Prompt: Report back each line of the data that contains the word "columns".
Segment Start: Source information
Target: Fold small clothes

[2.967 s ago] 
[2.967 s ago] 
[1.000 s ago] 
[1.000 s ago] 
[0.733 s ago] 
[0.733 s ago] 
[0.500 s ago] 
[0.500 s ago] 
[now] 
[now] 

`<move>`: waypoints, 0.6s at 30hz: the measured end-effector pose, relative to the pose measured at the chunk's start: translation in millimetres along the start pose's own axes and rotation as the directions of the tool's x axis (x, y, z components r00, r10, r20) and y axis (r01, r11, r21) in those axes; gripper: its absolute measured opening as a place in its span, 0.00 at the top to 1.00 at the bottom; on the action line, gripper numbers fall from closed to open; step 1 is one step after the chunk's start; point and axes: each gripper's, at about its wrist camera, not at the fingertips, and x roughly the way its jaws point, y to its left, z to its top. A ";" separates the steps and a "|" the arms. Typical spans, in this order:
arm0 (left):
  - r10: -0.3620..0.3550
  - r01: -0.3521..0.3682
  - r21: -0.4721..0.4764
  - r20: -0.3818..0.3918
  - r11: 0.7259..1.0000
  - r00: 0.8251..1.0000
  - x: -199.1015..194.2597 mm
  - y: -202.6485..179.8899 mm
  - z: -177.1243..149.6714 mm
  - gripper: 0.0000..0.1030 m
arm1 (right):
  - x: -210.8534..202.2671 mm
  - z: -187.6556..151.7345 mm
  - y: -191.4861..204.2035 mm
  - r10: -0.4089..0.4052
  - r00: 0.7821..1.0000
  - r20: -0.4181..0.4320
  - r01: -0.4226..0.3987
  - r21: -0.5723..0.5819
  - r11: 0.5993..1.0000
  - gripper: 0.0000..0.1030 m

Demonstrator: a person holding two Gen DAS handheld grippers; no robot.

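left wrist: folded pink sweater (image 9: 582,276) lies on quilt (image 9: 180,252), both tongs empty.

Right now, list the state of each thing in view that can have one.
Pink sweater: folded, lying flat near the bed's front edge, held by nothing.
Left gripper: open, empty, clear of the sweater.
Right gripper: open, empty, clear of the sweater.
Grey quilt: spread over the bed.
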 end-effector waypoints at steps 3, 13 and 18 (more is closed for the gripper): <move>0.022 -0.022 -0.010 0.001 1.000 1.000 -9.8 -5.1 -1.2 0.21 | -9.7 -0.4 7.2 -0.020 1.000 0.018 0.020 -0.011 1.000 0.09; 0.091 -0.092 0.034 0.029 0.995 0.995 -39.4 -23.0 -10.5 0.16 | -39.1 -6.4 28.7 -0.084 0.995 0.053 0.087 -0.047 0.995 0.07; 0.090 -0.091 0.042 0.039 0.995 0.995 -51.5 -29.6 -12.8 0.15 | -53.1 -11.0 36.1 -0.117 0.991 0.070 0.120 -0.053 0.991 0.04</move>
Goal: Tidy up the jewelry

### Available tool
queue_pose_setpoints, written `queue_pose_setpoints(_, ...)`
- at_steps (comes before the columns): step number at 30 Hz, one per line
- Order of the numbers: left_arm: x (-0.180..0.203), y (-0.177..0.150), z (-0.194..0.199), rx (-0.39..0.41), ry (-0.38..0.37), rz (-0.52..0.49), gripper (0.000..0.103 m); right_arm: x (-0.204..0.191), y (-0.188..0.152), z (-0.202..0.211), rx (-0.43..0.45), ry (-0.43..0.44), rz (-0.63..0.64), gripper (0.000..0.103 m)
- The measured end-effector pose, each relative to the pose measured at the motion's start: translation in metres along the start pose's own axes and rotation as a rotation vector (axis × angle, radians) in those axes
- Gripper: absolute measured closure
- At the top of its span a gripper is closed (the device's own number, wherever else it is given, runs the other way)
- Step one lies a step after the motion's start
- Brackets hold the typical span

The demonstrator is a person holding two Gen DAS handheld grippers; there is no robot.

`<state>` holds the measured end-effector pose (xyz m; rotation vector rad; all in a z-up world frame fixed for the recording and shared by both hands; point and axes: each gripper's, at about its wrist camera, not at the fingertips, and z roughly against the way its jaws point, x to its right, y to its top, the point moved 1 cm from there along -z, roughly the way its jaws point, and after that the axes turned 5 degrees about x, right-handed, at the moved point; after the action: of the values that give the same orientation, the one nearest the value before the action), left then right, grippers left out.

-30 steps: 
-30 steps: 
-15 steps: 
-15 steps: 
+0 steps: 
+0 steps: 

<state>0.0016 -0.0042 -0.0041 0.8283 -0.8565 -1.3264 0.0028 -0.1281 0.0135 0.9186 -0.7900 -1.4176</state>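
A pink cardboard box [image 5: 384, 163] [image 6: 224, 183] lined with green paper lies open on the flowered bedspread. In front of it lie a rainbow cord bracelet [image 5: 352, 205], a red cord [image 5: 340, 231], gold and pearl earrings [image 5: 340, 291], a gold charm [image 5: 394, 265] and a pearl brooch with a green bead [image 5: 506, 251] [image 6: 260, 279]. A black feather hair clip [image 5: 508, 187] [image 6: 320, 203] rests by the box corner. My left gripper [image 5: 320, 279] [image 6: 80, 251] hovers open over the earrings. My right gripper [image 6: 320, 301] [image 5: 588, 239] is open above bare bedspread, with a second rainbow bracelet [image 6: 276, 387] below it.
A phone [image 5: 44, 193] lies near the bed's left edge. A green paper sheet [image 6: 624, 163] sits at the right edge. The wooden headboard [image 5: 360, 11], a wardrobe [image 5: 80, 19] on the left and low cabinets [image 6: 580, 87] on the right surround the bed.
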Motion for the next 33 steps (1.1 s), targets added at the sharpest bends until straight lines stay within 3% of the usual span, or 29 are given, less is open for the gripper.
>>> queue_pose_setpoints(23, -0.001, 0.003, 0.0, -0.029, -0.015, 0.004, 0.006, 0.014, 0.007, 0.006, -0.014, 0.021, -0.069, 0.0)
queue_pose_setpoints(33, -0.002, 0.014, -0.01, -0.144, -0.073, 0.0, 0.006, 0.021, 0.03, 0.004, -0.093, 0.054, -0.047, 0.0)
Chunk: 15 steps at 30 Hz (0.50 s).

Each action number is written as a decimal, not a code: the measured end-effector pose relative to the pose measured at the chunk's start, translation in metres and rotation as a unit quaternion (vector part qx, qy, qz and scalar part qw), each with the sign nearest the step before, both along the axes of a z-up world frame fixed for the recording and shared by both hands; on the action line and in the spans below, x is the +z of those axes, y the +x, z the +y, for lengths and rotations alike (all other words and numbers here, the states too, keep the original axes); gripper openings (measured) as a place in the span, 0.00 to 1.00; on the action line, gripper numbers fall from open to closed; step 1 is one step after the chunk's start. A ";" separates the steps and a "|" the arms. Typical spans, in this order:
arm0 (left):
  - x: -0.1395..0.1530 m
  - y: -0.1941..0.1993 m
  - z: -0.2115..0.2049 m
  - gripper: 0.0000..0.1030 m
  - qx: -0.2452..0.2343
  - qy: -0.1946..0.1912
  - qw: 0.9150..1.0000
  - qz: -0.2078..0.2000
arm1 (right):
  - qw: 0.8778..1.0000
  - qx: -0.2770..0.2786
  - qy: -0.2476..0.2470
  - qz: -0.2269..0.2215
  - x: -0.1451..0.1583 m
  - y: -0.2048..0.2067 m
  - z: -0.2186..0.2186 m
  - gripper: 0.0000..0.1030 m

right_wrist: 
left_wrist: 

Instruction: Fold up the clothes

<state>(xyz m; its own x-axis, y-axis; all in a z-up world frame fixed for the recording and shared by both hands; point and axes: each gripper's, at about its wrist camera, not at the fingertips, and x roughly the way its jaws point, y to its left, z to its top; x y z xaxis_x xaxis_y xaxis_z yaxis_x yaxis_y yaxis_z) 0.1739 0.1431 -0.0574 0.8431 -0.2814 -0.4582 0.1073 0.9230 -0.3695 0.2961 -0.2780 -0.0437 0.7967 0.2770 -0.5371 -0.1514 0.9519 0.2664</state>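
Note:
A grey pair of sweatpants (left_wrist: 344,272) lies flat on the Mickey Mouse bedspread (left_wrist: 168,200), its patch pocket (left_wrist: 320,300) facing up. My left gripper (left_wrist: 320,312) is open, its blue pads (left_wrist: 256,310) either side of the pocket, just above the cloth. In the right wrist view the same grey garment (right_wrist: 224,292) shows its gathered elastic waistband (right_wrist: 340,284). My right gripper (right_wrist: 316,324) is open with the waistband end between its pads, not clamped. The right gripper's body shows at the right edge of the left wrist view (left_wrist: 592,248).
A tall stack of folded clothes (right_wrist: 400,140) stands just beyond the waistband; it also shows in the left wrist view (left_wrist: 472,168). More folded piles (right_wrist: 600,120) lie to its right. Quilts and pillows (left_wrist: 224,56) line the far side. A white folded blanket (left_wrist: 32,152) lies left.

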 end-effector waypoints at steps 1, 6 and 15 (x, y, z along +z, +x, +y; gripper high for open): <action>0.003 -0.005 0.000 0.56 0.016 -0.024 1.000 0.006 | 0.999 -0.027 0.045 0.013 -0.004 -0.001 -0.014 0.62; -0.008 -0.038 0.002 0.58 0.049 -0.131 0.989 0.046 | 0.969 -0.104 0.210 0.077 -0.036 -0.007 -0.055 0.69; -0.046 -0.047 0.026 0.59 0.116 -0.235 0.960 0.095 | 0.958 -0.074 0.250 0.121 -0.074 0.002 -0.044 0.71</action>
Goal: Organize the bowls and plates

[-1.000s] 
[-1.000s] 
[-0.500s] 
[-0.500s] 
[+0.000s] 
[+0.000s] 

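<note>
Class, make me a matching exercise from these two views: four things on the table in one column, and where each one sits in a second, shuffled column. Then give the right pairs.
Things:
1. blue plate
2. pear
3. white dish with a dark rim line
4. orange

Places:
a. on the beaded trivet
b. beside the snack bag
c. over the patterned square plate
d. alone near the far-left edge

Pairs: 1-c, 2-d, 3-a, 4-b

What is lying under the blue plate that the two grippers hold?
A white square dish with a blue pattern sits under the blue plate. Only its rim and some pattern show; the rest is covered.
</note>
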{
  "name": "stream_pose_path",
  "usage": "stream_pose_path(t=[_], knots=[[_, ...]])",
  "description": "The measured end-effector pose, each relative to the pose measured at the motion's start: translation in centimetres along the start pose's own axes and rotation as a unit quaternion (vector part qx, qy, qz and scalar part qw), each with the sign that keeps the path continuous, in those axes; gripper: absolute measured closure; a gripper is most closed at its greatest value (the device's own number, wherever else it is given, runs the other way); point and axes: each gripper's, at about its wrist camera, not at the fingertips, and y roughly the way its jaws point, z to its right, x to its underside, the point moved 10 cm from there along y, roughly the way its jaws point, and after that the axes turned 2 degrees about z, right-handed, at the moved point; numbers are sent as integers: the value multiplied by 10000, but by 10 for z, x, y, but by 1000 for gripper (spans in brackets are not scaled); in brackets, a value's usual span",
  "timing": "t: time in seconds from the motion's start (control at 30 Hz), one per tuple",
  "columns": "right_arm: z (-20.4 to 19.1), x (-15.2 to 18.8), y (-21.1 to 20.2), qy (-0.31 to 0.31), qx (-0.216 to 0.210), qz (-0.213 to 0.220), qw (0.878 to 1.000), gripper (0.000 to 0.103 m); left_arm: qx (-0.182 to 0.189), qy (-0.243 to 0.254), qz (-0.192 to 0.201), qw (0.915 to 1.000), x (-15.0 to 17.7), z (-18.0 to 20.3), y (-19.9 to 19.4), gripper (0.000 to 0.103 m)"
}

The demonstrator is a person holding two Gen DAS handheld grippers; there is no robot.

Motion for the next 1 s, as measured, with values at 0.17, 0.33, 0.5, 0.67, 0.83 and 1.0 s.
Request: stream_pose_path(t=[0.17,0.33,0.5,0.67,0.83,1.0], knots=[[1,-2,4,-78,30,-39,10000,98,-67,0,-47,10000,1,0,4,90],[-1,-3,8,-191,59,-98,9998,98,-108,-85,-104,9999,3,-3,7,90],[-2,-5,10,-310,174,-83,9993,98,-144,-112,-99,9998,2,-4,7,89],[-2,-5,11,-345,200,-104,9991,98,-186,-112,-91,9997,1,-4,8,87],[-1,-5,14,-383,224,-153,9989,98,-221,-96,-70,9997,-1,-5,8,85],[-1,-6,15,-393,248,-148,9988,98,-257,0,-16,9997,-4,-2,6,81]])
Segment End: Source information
Answer for this exercise:
- at_steps (comes before the columns): step number at 30 Hz, one per line
  "columns": "right_arm: z (-20.4 to 19.1), x (-15.2 to 18.8), y (-21.1 to 20.2), qy (-0.31 to 0.31), qx (-0.216 to 0.210), qz (-0.213 to 0.220), qw (0.878 to 1.000), gripper (0.000 to 0.103 m); left_arm: qx (-0.182 to 0.189), qy (-0.243 to 0.254), qz (-0.192 to 0.201), qw (0.915 to 1.000), x (-15.0 to 17.7), z (-18.0 to 20.3), y (-19.9 to 19.4), gripper (0.000 to 0.103 m)"

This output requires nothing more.